Mientras Luciano trabajaba, Laura torturaba a Marisol: la insultaba, la encerraba en su habitación, a veces le daba comida para gatos. La encontraba llorando, asustada. Un día, Laura la golpeó. Marisol, aterrada, se orinó encima.
«¿No solo eres retrasada, sino que además te meas? ¡Fuera de mi casa!»
Le arrojó sus cosas en una bolsa y la echó a la calle.
«¿Dónde está Marisol?», preguntó Luciano esa noche, arrellanándose en la cama.
«¡Se fue!» gritó Laura. «Se orinó y luego se encerró en su cuarto. Cuando abrí, salió corriendo con la maleta. ¡No voy a perseguir a una loca!»
Luciano guardó silencio. Luego dijo: «Bueno, si se ha ido» y encendió la televisión. «Por cierto, ya tengo inquilinos.»
La noche se le hizo eterna. Pensó en Marisol. ¿Dónde estaría? Era como una niña, indefensa. No pudo dormir hasta el amanecer, soñando con su madre:
«Te lo pedí, hijo», le dijo desde el ataúd, amenazándolo con el dedo.
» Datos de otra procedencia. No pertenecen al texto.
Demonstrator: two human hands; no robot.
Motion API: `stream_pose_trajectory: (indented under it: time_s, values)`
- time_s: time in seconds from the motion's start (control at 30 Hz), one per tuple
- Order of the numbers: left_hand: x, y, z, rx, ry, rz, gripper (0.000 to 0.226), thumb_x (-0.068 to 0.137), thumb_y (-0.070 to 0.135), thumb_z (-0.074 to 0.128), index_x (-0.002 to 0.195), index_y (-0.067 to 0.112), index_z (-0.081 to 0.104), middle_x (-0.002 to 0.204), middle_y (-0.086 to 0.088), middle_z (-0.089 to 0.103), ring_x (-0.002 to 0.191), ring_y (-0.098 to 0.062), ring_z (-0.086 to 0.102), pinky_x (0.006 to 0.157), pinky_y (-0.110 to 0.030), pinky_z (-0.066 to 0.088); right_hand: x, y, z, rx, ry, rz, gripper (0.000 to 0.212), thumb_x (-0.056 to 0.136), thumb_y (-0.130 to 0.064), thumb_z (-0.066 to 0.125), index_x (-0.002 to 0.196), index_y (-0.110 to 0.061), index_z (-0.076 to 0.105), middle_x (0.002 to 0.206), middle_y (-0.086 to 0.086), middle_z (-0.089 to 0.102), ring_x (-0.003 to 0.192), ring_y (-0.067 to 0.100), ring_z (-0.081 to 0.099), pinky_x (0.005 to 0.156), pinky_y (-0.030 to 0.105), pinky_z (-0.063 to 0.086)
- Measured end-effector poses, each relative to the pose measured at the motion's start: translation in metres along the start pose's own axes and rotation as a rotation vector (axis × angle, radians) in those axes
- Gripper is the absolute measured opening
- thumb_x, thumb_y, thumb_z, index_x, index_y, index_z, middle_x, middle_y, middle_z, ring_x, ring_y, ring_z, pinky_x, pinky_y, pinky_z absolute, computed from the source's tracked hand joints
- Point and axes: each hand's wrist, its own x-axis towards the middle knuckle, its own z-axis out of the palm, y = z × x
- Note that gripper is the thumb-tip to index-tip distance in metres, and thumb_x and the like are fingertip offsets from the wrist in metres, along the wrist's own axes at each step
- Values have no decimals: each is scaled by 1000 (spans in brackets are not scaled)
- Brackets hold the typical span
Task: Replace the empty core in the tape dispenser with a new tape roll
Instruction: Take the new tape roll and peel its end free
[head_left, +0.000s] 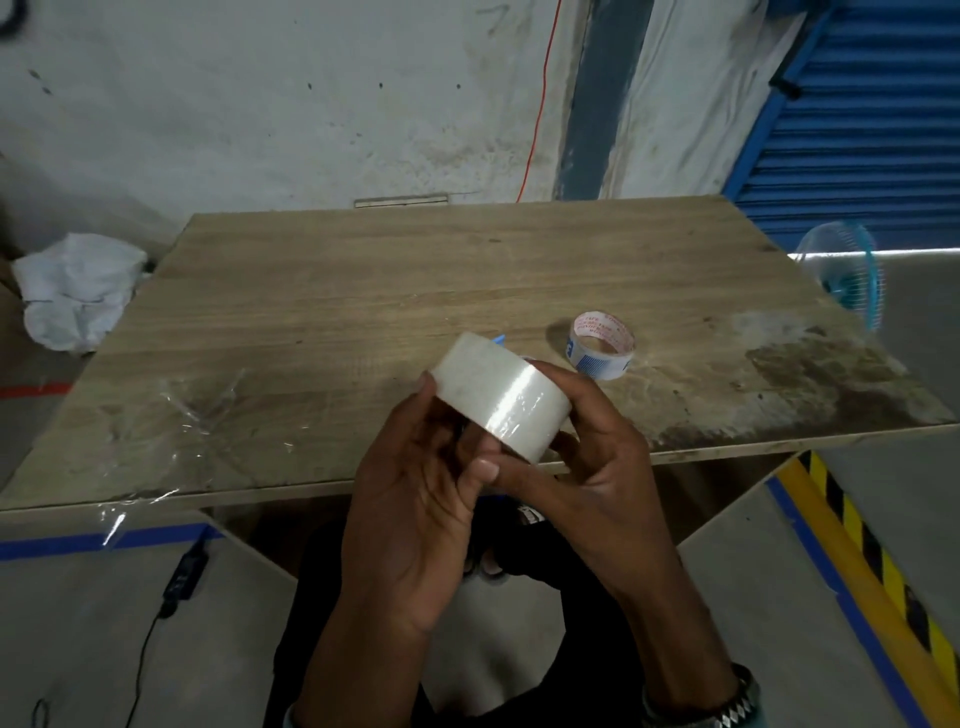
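Both hands hold a full roll of clear tape (501, 395) above the table's near edge. My left hand (415, 499) grips it from below and the left, fingers curled round its underside. My right hand (587, 467) grips it from the right, thumb lying across the roll's lower edge. An empty core (602, 345), white with red and blue print, stands on the wooden table (363, 291) just right of and behind the roll. A small blue tip (500, 340) shows behind the roll; most of that object is hidden, so I cannot tell whether it is the dispenser.
Crumpled clear film (202, 410) lies on the table's left front. A white sack (78, 286) sits on the floor at left, a blue fan (847, 275) at the right edge. A black cable and adapter (182, 577) lie on the floor lower left.
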Motion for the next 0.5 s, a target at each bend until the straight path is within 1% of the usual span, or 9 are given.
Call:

El sueño lo atormentó durante semanas. No pudo más. Dos meses después, llamó a su madrina, Ana:
«¿Qué, Luciano? ¿Te remuerde la conciencia?», respondió ella fría. «Menos mal que pasé por casa de tu madre. Encontré a Marisol asustada, me la llevé conmigo. Yo me ocupo. No me interesa su piso. ¡Vive tú con tu vergüenza!»
«Dios, madrina», murmuró él, colgando. Se sintió aliviado: Marisol estaba a salvo.
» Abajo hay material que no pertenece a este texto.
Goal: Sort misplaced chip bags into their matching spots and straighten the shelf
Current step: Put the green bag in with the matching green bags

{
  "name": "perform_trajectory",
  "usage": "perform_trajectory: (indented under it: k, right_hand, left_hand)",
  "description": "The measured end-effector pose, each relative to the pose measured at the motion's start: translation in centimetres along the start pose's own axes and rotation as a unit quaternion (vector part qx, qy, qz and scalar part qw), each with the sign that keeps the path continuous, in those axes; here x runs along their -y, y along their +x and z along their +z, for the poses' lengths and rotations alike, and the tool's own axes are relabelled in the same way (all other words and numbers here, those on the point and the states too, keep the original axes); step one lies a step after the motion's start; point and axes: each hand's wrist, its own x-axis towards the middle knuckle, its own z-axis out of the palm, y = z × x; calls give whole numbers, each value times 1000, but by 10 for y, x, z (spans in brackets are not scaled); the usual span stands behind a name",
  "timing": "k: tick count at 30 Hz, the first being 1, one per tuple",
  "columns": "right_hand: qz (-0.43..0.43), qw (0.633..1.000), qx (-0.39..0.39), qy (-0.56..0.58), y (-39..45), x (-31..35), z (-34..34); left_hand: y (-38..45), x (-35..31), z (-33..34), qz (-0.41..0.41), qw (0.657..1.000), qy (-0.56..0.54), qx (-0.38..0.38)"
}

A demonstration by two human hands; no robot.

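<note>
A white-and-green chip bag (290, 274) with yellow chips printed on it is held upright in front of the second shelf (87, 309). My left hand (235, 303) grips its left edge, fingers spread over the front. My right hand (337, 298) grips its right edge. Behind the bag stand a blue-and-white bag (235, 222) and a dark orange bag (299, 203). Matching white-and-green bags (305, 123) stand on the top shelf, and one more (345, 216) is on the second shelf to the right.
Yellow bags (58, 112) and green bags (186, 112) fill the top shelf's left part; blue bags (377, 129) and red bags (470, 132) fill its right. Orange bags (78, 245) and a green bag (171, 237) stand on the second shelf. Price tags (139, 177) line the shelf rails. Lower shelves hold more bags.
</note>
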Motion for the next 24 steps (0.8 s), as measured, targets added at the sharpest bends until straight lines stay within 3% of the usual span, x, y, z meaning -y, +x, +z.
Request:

Pero ella murió dos meses después, de la misma enfermedad que su madre. Luciano no fue al funeral tenía «asuntos urgentes».
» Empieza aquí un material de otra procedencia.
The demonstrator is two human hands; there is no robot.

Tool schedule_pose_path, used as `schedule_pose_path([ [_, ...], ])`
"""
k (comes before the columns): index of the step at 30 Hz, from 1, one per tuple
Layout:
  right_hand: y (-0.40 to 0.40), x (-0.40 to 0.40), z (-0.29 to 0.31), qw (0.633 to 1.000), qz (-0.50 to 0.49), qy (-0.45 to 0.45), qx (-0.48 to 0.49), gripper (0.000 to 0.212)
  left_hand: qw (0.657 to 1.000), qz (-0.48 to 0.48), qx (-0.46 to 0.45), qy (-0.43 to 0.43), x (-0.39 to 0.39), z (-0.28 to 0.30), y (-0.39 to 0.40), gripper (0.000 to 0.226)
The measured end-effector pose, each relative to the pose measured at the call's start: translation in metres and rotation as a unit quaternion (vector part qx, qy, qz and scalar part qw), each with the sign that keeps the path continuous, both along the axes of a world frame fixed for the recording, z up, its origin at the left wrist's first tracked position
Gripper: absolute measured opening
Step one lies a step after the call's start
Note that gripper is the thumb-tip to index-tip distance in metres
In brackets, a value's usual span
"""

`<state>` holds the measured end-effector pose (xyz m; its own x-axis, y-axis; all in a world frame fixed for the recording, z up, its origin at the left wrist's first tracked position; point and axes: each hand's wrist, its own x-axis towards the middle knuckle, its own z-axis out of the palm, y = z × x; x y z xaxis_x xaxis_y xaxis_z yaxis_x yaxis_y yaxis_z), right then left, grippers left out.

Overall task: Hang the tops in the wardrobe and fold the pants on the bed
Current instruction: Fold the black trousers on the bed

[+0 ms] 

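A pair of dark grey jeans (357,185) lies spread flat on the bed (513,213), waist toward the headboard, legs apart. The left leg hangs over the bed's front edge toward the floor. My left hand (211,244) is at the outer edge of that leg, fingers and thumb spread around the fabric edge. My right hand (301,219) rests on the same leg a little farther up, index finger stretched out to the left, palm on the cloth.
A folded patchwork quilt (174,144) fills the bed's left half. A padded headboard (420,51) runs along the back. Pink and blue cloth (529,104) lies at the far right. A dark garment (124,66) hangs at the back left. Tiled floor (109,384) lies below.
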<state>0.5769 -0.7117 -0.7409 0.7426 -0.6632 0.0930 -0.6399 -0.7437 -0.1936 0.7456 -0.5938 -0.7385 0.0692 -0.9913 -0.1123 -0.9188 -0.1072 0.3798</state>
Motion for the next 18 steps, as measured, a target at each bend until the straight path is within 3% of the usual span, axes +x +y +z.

Pasaron diez años. Ahora Luciano yacía enfermo, atormentado por el dolor y el remordimiento. Laura vivía con otro hombre. Sus hijos venían poco, refunfuñando: «Hueles a enfermedad»
Un día, Laura entró con unos papeles:
«Firma, para solucionar lo de la empresa.»
Él firmó. Más tarde entendió: era la donación de la casa. Luego de la empresa. Demasiado tarde. Recordó a su madre y a Marisol. Las lágrimas rodaron por sus mejillas.
«Perdonadme», susurró en la soledad que lo devoraba.